§ **WHAT TO WORK ON**
Retype the lines below exactly, from the one that contains "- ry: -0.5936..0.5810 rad" through the last, and leave every picture out.

§ **SUPPLIED MATERIAL**
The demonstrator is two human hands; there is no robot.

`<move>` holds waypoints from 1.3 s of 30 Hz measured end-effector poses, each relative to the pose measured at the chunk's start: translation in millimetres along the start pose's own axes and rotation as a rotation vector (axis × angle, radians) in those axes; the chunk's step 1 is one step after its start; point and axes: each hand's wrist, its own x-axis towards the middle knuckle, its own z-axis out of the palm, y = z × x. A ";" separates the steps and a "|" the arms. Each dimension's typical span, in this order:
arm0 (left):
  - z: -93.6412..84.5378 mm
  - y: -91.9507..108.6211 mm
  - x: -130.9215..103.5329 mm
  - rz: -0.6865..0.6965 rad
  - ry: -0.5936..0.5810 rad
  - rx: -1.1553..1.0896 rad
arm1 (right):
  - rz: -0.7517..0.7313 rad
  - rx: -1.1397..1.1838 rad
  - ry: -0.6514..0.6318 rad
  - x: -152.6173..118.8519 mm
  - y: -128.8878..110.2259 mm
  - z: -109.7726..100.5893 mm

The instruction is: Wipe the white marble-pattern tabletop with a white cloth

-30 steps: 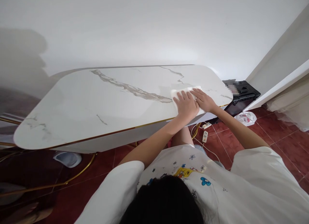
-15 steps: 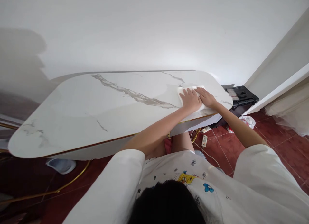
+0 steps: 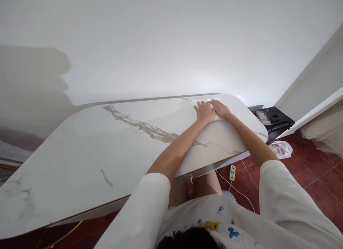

§ **FINAL ANSWER**
  - ry: -0.5936..0.5810 rad
  - rx: -1.1553..1.0896 rad
arm1 (right):
  - rz: -0.7517..0.7313 rad
  - rx: -1.1397..1.1838 rad
  - ry: -0.6514..0.6318 rad
  - x: -152.6173..118.8519 mm
  - y: -128.8878..110.2259 mm
  - z: -109.7726..100.5893 mm

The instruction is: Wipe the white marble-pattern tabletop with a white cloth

-30 steps: 
-15 steps: 
+0 steps: 

The requested output has now been given in full.